Arteriosklerose bei Psoriasis
Auch Gefäße im Gehirn sowie den Armen und Beinen sind betroffen
Unter Psoriasispatienten tritt Arterienverkalkung, die so genannte Arteriosklerose, häufiger auf als in der Allgemeinbevölkerung. Sie ist mit einem erhöhten Risiko für Herzkreislauferkrankungen verbunden.
Psoriasispatienten leiden häufiger als die Allgemeinbevölkerung unter Arterienverkalkung, der so genannten Arteriosklerose (auch Atherosklerose). Eine große Beobachtungsstudie, in die mehr als 3.000 Schuppenflechte-Patienten und 2.500 Personen, die nicht an Psoriasis erkrankt waren, einbezogen wurden, bestätigte diesen Zusammenhang. Die Untersuchung ergab auch, dass infolge der mit der Arteriosklerose verbundenen Gefäßschäden bei Psoriasispatienten nicht nur die Häufigkeit von koronarer Herzkrankheit und Herzinfarkt stieg, sondern auch Durchblutungsstörungen im Gehirn (Schlaganfall) sowie den Armen und Beinen öfter auftraten.
Wie bereits in früheren Studien zeigten sich bei den Psoriasispatienten häufiger als bei den Kontrollpersonen Diabetes mellitus (Zuckerkrankheit), Bluthochdruck und Fettstoffwechselstörungen.

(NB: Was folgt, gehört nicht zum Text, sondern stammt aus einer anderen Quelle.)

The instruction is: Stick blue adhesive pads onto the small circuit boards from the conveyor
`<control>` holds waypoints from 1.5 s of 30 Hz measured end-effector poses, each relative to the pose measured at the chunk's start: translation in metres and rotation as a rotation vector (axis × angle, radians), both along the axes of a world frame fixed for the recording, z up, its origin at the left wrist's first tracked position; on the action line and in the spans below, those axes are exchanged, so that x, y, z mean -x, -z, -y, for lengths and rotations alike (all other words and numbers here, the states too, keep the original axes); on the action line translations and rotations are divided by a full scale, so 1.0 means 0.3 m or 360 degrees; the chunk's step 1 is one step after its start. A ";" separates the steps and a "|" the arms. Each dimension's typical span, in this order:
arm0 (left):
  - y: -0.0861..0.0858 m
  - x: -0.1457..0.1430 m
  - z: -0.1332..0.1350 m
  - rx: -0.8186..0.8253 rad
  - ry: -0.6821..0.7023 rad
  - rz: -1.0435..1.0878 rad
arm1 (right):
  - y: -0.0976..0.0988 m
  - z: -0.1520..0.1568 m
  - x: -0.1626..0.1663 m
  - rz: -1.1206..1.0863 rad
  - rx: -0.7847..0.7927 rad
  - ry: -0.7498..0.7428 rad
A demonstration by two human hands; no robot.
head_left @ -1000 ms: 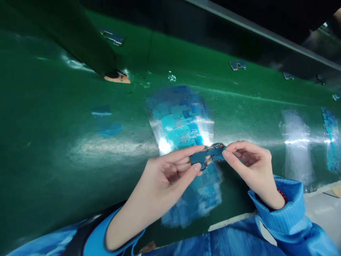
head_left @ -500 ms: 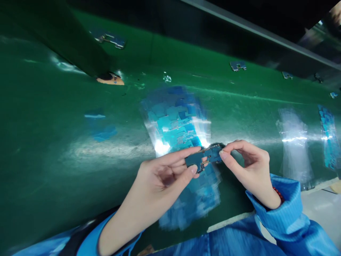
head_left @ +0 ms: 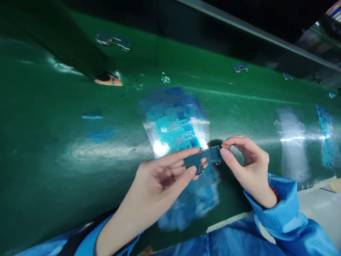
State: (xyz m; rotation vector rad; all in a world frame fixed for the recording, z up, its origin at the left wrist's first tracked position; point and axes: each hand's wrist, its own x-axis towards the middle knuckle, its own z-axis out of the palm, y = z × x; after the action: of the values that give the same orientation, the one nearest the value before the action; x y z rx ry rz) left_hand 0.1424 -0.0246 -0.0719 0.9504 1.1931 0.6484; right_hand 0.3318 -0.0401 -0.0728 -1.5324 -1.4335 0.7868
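Observation:
A small blue circuit board (head_left: 205,158) is held above the green belt (head_left: 53,153). My left hand (head_left: 162,177) pinches its left end between thumb and fingers. My right hand (head_left: 245,163) pinches its right end with thumb and forefinger. Under the hands lies a clear sheet covered with several blue film pieces (head_left: 178,142). Both forearms wear blue sleeves.
More clear sheets (head_left: 291,142) and one with blue pieces (head_left: 326,137) lie to the right. Small boards (head_left: 239,67) (head_left: 114,41) rest farther back on the belt. Loose blue films (head_left: 98,124) lie at left. A dark rail (head_left: 253,28) runs along the far side.
Both hands with the board have drifted slightly left and up; the right fingers shifted their pinch on the board's end. The view has shifted a little.

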 end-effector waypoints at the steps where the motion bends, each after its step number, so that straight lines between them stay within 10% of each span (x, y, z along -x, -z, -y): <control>1: 0.004 0.001 0.000 0.0003 0.0008 0.0021 | 0.001 -0.001 0.004 -0.0012 0.0000 -0.0028; 45: 0.038 0.006 -0.013 0.0009 -0.0041 0.0206 | 0.025 -0.028 -0.027 -0.0374 0.0404 -0.0133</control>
State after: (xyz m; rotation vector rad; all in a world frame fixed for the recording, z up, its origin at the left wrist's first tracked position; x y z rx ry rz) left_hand 0.1408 -0.0208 -0.0832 0.8761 1.0930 0.7159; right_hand 0.3398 -0.0317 -0.0803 -1.5144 -1.2661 1.1958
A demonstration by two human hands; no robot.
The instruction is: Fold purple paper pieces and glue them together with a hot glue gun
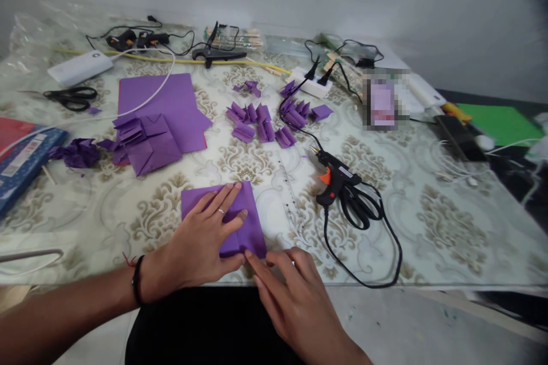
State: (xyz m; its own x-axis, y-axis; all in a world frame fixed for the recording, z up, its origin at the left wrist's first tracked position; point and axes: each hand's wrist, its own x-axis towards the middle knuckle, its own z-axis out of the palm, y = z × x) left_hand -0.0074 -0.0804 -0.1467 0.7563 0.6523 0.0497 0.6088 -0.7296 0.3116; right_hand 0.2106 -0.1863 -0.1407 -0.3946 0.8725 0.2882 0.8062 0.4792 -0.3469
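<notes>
A folded purple paper sheet (248,214) lies near the table's front edge. My left hand (201,242) rests flat on it, fingers stretched out, with a ring on one finger and a dark band at the wrist. My right hand (291,296) lies beside the sheet's lower right corner, its index fingertip pressing that corner, the other fingers spread. Neither hand grips anything.
A clear ruler (287,194) lies right of the sheet. A black glue gun (336,177) and scissors (362,205) with a looping cord sit further right. Several small folded purple pieces (265,120), a purple paper stack (162,108), more scissors (71,97) and a power strip (312,84) lie further back.
</notes>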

Zudem fanden sich unter den Psoriatikern häufiger Raucher. Unabhängig davon hatten die Psoriasispatienten verglichen mit der Allgemeinbevölkerung ein jeweils fast doppelt so hohes Risiko für Durchblutungsstörungen der Herzkranzgefäße (koronare Herzkrankheit, Herzinfarkt), der Arterien des Gehirns und der Arterien von Armen und Beinen. Zudem erwies sich die Schuppenflechte als ein unabhängiger Risikofaktor für eine erhöhte Sterblichkeit.
Bei der so genannten Arteriosklerose kommt es zur Ablagerung von Blutfetten und Kalk in der Wand der Arterien, also der Blutgefäße, die das sauerstoffreiche Blut vom Herzen weg in den Körper leiten. Die Arterienwand verhärtet sich zunehmend und verliert ihre Elastizität. Außerdem verengen sich die Arterien, Blutgerinnsel (Thromben) können entstehen, die die Öffnung der Gefäße verschließen und den Blutfluss stoppen. Dadurch kommt es allmählich oder mitunter auch plötzlich zur Minderdurchblutung und Schädigung von Körpergewebe, wie beim Herzinfarkt, Hirninfarkt (Schlaganfall) oder der peripheren arteriellen Verschlusskrankheit (PAVK, Schaufensterkrankheit).